● Data shown:
Segment Open

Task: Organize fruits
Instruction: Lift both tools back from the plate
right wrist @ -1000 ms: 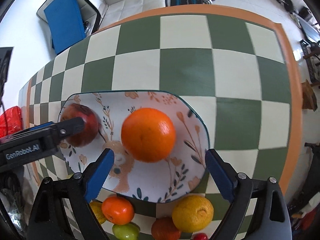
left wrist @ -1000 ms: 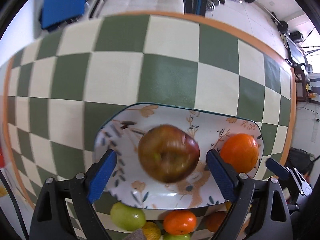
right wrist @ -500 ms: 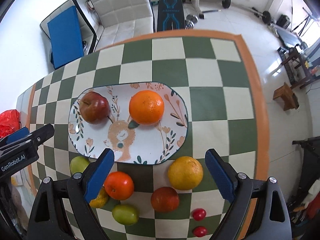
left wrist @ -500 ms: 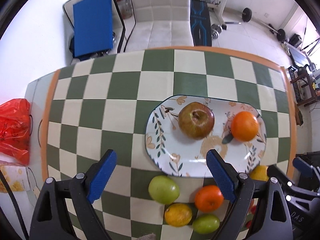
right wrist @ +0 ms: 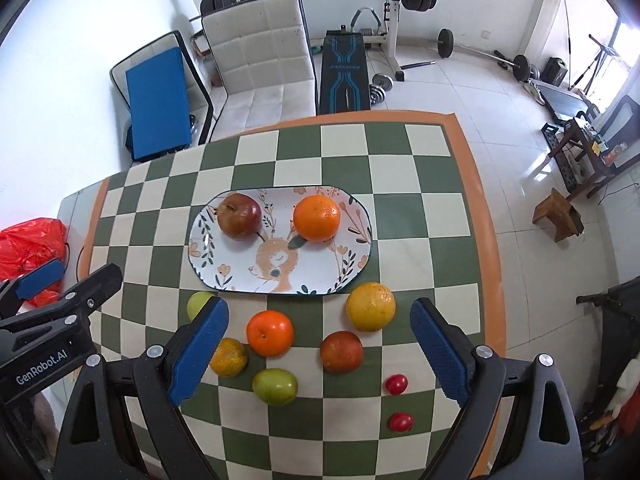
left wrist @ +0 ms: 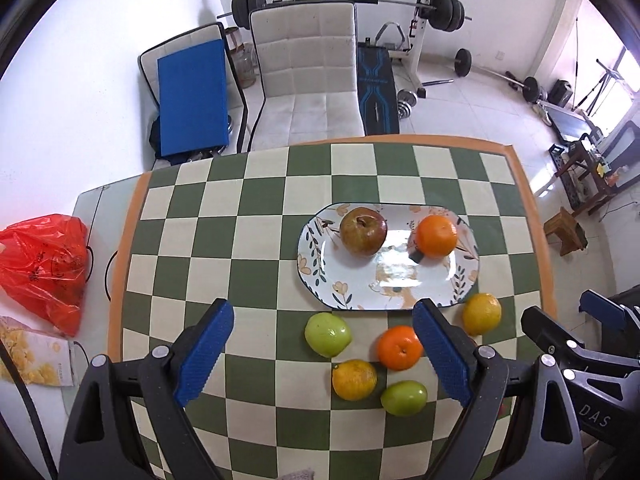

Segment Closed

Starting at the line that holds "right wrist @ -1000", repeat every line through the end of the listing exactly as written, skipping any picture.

right wrist @ -1000 ms: 
left wrist @ -1000 ms: 
right wrist @ -500 ms: 
left wrist @ -500 ms: 
right wrist @ +0 ms: 
left wrist @ +0 ms: 

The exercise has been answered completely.